To do: Beneath this line are the data; copy exactly the part of them that opens with the line containing "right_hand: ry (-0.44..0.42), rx" and closes with the line containing "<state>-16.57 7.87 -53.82", and only that part.

--- Records for processing Enclosed Below ---

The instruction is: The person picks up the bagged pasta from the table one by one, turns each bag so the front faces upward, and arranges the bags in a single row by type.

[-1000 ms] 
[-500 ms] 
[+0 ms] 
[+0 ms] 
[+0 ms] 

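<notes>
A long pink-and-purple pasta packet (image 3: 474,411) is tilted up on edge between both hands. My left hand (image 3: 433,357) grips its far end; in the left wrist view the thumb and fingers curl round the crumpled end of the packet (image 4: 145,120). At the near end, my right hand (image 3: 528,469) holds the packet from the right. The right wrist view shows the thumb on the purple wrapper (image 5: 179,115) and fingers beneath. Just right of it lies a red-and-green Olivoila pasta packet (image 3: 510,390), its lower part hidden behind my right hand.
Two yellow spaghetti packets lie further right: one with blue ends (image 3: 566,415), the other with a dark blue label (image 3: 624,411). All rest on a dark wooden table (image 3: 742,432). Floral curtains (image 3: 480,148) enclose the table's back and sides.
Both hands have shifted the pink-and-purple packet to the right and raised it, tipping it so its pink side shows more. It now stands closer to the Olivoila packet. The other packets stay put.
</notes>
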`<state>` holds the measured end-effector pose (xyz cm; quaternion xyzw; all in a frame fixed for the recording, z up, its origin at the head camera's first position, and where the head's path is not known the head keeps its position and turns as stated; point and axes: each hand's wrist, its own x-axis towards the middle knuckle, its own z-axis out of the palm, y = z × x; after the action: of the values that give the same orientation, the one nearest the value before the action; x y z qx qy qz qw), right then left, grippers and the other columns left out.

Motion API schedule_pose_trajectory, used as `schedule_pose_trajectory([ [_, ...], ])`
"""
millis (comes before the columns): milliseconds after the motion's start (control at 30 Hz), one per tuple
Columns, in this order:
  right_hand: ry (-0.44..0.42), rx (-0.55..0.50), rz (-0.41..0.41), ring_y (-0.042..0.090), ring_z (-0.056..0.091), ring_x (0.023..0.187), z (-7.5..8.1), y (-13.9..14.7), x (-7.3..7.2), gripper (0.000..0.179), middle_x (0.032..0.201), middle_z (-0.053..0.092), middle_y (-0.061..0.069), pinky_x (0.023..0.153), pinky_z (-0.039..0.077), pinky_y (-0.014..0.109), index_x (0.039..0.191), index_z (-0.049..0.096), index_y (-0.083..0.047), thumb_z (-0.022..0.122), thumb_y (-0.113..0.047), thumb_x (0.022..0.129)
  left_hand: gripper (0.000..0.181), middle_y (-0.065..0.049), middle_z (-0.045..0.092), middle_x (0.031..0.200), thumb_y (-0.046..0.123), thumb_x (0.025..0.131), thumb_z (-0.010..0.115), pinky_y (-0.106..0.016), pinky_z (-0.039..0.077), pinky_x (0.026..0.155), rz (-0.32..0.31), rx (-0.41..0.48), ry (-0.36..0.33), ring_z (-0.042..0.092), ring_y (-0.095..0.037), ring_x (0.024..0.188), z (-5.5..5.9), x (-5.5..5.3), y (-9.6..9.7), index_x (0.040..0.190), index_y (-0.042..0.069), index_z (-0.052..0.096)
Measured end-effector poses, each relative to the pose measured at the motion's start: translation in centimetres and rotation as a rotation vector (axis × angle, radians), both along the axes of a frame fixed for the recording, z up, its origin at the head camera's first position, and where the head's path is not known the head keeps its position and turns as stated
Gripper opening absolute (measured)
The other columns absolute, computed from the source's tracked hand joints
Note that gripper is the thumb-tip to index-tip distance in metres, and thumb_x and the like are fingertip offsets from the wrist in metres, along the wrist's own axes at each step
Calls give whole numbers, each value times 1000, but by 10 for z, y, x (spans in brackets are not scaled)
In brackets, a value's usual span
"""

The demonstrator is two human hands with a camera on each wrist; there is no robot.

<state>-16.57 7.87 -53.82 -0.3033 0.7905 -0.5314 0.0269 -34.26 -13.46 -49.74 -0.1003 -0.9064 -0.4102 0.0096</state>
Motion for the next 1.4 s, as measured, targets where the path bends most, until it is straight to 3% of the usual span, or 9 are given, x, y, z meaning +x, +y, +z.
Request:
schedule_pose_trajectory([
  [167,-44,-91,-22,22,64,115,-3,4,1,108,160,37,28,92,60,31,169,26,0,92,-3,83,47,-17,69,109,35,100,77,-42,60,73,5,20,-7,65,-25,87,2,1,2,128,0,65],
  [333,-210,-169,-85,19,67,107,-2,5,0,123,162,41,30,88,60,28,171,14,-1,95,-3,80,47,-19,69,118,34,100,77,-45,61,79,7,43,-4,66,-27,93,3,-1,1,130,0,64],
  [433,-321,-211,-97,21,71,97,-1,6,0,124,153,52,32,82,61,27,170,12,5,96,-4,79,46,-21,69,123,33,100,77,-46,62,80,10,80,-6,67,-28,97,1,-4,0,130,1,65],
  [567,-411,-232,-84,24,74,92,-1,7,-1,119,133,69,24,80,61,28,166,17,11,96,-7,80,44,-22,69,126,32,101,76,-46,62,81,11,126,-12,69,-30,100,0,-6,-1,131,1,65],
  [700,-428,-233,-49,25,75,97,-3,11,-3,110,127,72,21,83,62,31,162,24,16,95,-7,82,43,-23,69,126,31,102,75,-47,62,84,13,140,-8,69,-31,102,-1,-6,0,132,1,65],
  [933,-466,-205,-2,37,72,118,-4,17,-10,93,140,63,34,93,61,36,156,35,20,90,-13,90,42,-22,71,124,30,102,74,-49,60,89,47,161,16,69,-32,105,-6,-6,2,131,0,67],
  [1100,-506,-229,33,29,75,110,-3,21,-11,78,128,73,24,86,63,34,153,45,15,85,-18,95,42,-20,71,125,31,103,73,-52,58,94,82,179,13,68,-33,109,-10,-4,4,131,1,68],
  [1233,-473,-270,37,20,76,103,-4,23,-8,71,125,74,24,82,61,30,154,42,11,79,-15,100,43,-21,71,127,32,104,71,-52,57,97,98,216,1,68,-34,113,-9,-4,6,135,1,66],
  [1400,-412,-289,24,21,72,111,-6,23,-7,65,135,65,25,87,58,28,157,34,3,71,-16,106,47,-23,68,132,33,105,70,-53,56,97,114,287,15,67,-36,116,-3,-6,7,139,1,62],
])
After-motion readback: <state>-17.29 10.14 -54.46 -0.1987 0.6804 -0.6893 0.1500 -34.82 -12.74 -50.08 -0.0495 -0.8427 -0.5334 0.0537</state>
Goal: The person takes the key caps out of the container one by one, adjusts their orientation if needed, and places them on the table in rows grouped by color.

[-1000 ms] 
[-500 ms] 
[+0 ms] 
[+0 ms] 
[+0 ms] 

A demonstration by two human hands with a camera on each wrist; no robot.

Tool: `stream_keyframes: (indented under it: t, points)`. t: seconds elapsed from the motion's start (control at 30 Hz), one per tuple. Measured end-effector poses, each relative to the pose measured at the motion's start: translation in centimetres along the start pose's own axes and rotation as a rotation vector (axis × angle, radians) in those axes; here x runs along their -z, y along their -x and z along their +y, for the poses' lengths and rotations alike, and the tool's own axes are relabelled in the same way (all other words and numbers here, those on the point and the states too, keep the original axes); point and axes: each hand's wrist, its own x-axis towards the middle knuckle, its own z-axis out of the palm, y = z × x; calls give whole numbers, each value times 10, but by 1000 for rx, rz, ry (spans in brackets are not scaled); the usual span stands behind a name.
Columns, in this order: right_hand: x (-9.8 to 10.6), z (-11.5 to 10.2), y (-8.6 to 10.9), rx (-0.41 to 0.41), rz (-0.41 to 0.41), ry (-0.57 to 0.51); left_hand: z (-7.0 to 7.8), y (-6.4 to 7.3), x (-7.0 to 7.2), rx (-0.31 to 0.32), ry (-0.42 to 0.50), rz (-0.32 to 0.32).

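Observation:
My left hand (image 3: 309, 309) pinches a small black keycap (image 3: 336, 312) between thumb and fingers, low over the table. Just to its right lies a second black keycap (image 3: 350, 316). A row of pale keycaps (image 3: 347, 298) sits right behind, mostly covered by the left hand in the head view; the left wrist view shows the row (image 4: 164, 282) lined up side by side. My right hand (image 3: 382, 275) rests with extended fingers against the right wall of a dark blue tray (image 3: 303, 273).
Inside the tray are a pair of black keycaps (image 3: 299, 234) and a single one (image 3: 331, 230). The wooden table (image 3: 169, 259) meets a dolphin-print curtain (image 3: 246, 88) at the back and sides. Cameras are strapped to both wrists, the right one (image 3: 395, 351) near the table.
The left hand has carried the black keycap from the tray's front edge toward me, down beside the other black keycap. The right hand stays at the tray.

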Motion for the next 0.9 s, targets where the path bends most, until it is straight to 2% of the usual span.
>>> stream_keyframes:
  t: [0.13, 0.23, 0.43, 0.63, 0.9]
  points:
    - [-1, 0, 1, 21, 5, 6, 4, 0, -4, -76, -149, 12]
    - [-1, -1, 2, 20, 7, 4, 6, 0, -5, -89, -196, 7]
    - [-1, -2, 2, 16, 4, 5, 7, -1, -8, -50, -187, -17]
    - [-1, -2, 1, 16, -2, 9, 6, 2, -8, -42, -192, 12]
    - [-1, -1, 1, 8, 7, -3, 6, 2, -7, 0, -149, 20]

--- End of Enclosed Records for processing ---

Result for this exercise:
  right_hand: ry (-0.44..0.42), rx (-0.55..0.50), rz (-0.41..0.41), ring_y (-0.042..0.090), ring_z (-0.056..0.091), ring_x (0.023..0.187), z (-7.5..8.1), y (-13.9..14.7), x (-7.3..7.2), gripper (0.000..0.179), middle_x (0.032..0.201), middle_z (-0.053..0.092), middle_y (-0.061..0.069), pinky_x (0.023..0.153), pinky_z (-0.039..0.077), pinky_y (-0.014..0.109), index_x (0.039..0.191), index_z (-0.049..0.096), index_y (-0.083..0.047), thumb_z (-0.022..0.122), thumb_y (-0.113..0.047), thumb_x (0.022..0.129)
  left_hand: gripper (0.000..0.181), middle_y (-0.065..0.049), middle_z (-0.045..0.092), middle_x (0.031..0.200), thumb_y (-0.046..0.123), thumb_x (0.025..0.131), thumb_z (-0.010..0.115), pinky_y (-0.106..0.016), pinky_z (-0.039..0.077), pinky_x (0.026..0.155), rz (-0.32..0.31), rx (-0.41..0.48), ry (-0.36..0.33), ring_z (-0.042..0.092), ring_y (-0.095..0.037), ring_x (0.024..0.188), z (-5.5..5.9), x (-5.5..5.3), y (-9.6..9.7), index_x (0.040..0.190), index_y (-0.042..0.069), index_z (-0.052..0.096)
Measured end-effector poses, each relative to the pose measured at the motion's start: translation in centimetres and rotation as a rotation vector (axis × angle, radians), both along the axes of a frame fixed for the recording, z up, its origin at the head camera's first position, and where the head's path is not known the head keeps its position and turns as stated
Gripper opening absolute (measured)
The other columns absolute, computed from the source's tracked hand joints
Note that gripper is the thumb-tip to index-tip distance in metres, and thumb_x and the like are fingertip offsets from the wrist in metres, along the wrist's own axes at each step
Calls give whole numbers, each value times 1000, but by 10 for z, y, x (spans in brackets are not scaled)
In brackets, a value's usual span
"""

The demonstrator is two human hands with a camera on each wrist; there is no robot.

<state>-16.57 7.87 -53.82 -0.3033 0.7905 -0.5314 0.0269 -34.26 -13.46 -49.74 -0.1003 -0.9064 -0.4102 0.0096</state>

For this exercise, the work is now complete.